Добавить в цитаты Настройки чтения

Страница 20 из 108



Поверх салфетки она поставила пепельницу.

— Ночью ко мне вернулся муж. Я уже спала. Он разбудил меня звонком в дверь. Он звонил не переставая. Потом стал стучать. У него были с собой ключи, но он стучался в дверь и грозился выломать ее. Он кричал, что пришел лишь затем, чтобы увидеть мои глаза. Что, увидев мои глаза, он все поймет и либо тут же уйдет, либо вышвырнет того, с кем я живу… И так далее и тому подобное… А я в ночной рубашке стояла по другую сторону двери и не могла найти в себе силы открыть ему… Тогда он полез через балкон. С лестничной клетки. В нашем доме это несложно сделать. Он перелез на балкон и метался по нему, хотя дверь в комнату была открыта. Он кричал, что с ума сойдет, если не увидит моих глаз… Я наконец пересилила себя и вышла… Я сказала ему: «Я одна. У меня нет никакого Сережи. Я его придумала. Я все время ждала тебя…» Я плохо помню, что было дальше. Было лишь какое-то яростное движение, какой-то удушающий взрыв в темноте… Простите меня… Потом он шептал мне, что умоляет простить его, что, кроме меня, он никого не любил и не любит… И так далее и тому подобное… И все время просил зажечь свет, чтобы увидеть мои глаза. А я лежала в блаженном бессилии и думала: «Господи! Неужели это не сон. И больше не надо сходить с ума. И можно снова стать нормальной, беззащитной любимой женщиной…» Я долго не могла уснуть. Я все пыталась найти причину своей бессонницы, пока вдруг не поняла, что я… Да, жду чего-то. Чего-то мне не хватает. Что-то осталось как бы незавершенным, недосказанным, непрожитым, что ли… И как только я это поняла, я тут же уснула…

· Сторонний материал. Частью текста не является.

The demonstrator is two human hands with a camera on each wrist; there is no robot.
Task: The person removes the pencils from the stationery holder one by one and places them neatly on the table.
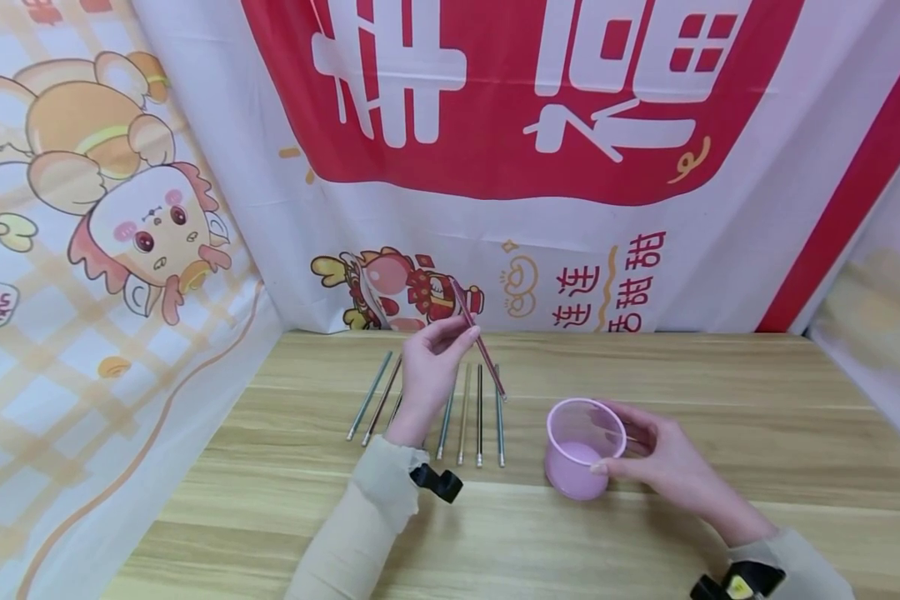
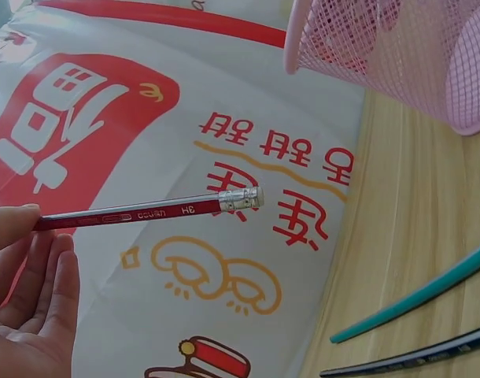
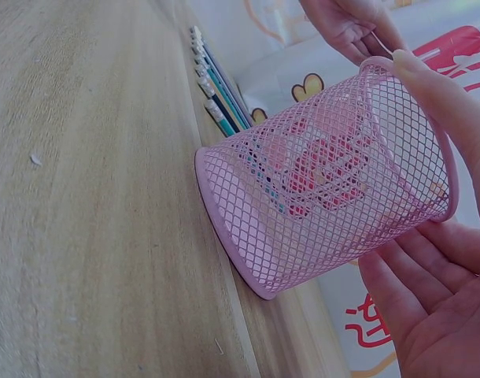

Поверх пепельницы она положила нож.

— Неделю я жила в состоянии… да, счастья, но о котором и рассказать-то нечего… Я мыла посуду и была счастлива, я готовила обед и была счастлива. Что бы я ни делала, я как бы постоянно напоминала себе о своем счастье. Я словно смотрела на себя со стороны и понимала, что этой женщине хорошо, спокойно, что она счастлива… Клянусь вам, я ни разу не взглянула в сторону холма, ни разу о нем не вспомнила. И не то чтобы я заставляла себя не смотреть и не вспоминать… По вашим глазам я вижу, что вы уже догадались… Да, на восьмой день своего невыразительного счастья я пришла на холм. Возвращаясь вечером с работы, я вдруг вступила на поле и пошла, ни о чем не думая, ничего не желая. В этом свободно-бесчувственном состоянии я села на трубу перед камнем, и вдруг… Это было довольно странное ощущение. Я почувствовала легкое сжатие в центре живота, будто кто-то коснулся моего тела осторожной рукой и чуть сжал пальцы… И я вдруг подумала… То есть я ни о чем не думала в этот момент… Понимаете, мне вдруг показалось, что это место словно пропитано мной, что именно здесь я умру, независимо от того, в каком месте я буду находиться в момент своей смерти… Потом я услышала далекий гул реактивного самолета и тут же поняла, что он — есть, что он — существует!.. Нет, не в моем воображении, а независимо от меня, от моих ощущений, от того, счастлива ли я или страдаю, люблю мужа или не люблю… Существует, как этот нож, эта пепельница, эта салфетка… Мне вдруг стало страшно, и в то же время я словно обрадовалась своему страху, будто именно его мне не хватало… Я ушла с холма и пошла по полю. Я останавливалась, когда замечала в стороне от тропинки, по которой я шла, маленькие желтые островки цветов… Да, я забыла вам сказать, что чуть в стороне от моего дома находится воздушный коридор, по которому идут на посадку самолеты. Так что и здесь нет ничего странного.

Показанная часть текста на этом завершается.